The charges said Acevedo Vila collected illegal contributions and spent far more than he reported during his election campaigns from 1999 to 2004.
A group of Philadelphia-area businessmen solicited contributions from relatives and staff and illegally reimbursed the donors, the indictment alleges. The governor then helped them get government contracts in Puerto Rico, it says.
Before taking office as governor in January 2005, Acevedo Vila was the U.S. territory's resident commissioner, its non-voting representative in the U.S. Congress.
Charges in the 27-count indictment include conspiracy, making false statements to the FBI, wire fraud, defrauding a federal election funding program and tax crimes.
Acevedo Vila, who faces 19 counts, issued a statement saying he would turn himself in on Friday and called the charges politically motivated.
"It's the result of three years of leaks, rumors and a spectacle designed to harm me," said Acevedo Vila, who faces re-election in November.
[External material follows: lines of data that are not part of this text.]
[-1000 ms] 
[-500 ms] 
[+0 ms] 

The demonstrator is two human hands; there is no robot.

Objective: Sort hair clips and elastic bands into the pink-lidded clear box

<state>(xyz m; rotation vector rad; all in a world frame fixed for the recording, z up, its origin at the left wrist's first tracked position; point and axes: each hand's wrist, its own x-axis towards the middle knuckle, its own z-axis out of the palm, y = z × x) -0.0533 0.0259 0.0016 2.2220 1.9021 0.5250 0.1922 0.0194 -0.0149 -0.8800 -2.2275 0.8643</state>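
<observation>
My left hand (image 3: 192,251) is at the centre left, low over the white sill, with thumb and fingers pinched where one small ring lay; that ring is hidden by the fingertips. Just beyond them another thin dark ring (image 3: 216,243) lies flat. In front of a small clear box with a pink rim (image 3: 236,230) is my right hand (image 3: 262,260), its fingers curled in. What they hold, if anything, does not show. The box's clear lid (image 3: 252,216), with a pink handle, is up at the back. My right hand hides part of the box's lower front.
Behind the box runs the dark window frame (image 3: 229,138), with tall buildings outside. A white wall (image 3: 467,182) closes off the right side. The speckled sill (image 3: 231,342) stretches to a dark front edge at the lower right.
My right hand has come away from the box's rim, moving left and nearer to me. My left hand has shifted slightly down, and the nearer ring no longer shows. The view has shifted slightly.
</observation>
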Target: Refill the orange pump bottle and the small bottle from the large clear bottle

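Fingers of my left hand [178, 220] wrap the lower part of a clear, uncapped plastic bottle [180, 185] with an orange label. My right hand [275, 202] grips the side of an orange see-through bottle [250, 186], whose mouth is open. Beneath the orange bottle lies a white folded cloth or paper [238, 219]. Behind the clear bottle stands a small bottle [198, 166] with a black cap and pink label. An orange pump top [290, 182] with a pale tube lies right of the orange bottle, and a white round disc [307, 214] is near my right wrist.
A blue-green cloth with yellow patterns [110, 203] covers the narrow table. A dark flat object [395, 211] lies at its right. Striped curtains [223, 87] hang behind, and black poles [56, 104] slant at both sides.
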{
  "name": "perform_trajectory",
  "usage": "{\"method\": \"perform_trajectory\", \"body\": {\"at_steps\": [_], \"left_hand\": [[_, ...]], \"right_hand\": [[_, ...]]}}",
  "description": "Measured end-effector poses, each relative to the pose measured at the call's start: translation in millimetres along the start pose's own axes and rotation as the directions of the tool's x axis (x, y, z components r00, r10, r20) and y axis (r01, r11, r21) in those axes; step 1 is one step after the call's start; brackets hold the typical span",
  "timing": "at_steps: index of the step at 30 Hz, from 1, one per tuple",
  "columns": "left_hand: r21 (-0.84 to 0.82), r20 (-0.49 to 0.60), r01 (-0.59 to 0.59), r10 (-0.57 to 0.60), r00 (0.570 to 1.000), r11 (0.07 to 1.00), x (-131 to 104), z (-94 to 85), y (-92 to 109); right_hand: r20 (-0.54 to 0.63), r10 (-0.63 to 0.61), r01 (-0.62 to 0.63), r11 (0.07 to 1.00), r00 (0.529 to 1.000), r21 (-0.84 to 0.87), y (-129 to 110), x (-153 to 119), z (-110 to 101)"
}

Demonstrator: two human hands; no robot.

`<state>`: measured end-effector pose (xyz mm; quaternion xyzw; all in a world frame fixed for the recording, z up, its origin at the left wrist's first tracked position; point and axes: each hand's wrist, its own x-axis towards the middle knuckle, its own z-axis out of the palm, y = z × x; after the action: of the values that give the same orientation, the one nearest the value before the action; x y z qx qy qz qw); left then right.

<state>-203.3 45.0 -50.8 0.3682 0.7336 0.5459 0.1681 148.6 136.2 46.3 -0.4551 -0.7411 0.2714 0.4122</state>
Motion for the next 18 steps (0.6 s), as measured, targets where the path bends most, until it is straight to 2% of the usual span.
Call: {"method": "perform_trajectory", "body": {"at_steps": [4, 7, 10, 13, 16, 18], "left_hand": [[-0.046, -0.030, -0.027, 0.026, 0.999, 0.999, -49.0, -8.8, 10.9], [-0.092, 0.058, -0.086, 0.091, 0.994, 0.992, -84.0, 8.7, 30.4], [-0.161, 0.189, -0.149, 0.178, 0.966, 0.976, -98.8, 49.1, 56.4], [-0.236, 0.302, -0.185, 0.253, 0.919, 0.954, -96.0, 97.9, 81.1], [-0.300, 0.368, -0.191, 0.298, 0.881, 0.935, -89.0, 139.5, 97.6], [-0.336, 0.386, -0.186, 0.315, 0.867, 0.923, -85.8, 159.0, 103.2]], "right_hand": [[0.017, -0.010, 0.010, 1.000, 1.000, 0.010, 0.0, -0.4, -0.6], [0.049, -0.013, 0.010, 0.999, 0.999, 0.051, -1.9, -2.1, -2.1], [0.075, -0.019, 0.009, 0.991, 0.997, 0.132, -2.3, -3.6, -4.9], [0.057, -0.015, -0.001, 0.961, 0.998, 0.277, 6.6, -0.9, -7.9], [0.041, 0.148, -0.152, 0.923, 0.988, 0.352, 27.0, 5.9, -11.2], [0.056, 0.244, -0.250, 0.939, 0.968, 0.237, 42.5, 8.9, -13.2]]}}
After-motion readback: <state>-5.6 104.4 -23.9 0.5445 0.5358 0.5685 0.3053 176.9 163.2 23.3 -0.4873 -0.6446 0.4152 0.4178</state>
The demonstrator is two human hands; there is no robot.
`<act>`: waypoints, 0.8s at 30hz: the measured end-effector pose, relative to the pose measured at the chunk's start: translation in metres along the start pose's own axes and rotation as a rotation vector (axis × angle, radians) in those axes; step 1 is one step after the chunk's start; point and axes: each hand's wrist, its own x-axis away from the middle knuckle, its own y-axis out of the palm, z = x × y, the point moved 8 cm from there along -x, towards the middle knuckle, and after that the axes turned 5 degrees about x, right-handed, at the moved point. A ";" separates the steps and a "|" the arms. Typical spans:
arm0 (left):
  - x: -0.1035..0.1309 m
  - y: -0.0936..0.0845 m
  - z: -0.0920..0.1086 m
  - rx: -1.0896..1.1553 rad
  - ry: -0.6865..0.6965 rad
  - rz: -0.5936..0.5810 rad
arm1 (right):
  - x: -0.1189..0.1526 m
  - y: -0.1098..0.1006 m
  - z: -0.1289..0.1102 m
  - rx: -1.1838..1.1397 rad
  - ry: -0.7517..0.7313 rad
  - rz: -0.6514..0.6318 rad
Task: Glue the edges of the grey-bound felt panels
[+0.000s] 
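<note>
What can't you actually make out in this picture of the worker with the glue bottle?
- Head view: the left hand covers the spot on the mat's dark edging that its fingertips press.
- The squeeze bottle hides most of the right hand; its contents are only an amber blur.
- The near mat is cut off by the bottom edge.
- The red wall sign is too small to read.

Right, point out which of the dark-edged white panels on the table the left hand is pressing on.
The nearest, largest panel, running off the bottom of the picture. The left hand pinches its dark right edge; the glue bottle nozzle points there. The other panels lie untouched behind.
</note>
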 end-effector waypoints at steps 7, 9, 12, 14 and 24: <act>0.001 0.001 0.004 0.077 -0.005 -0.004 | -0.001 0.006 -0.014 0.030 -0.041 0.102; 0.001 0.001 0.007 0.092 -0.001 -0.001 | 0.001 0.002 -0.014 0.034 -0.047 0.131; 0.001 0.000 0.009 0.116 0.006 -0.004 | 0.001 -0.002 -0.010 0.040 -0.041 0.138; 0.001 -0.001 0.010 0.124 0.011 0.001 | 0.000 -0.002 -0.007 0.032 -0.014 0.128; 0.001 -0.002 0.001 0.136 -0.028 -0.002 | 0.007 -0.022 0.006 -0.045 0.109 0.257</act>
"Because the federal authorities have decided to stretch their jurisdiction and twist the truth, I am going to defend my rights and protect the dignity of my family and the people of Puerto Rico who support me."
He is a member of the Popular Democratic Party, which favors maintaining Puerto Rico's status as a U.S. commonwealth rather than seeking full U.S. statehood.
Acevedo Vila is the third well-known Democrat to get into trouble with the law this month. Elliot Spitzer resigned as New York governor amid reports that he hired a $1,000-an-hour prostitute. Detroit Mayor Kwame Kilpatrick was charged with perjury and other offenses stemming in part from a sex scandal.
Acevedo Vila, who endorsed Sen. Barack Obama of Illinois as the Democratic contender in the U.S. presidential race, is also a superdelegate, one of the party insiders and elected officials who may hold the deciding votes in the contest between Obama and New York Sen. Hillary Clinton.
Puerto Rico's 4 million residents cannot vote in the November election but they help choose party nominees and will hold a presidential primary election on June 1. Puerto Rico will send 55 elected delegates and eight superdelegates to the Democrats' nominating convention in August.
Acevedo Vila was secluded inside La Fortaleza, the historic governor's mansion in Old San Juan, as prosecutors held a news conference on Thursday to announce the charges.
Investigators said Acevedo Vila routinely supplemented his income with campaign funds, in amounts ranging from $500 to $5,000. They said he also used campaign cash to pay for family vacations in Orlando, Florida, and to send his children on a trip to China.
The other 12 defendants were arrested and included campaign donors and staff and some of Acevedo Vila's current and former aides in Washington and San Juan.
They are accused of making and collecting illegal contributions, mostly funneled through the campaign's public relations and media company.
If convicted, the defendants face from three to 20 years in prison and fines of up to $6.4 million. The governor himself faces up to 20 years if convicted on all counts.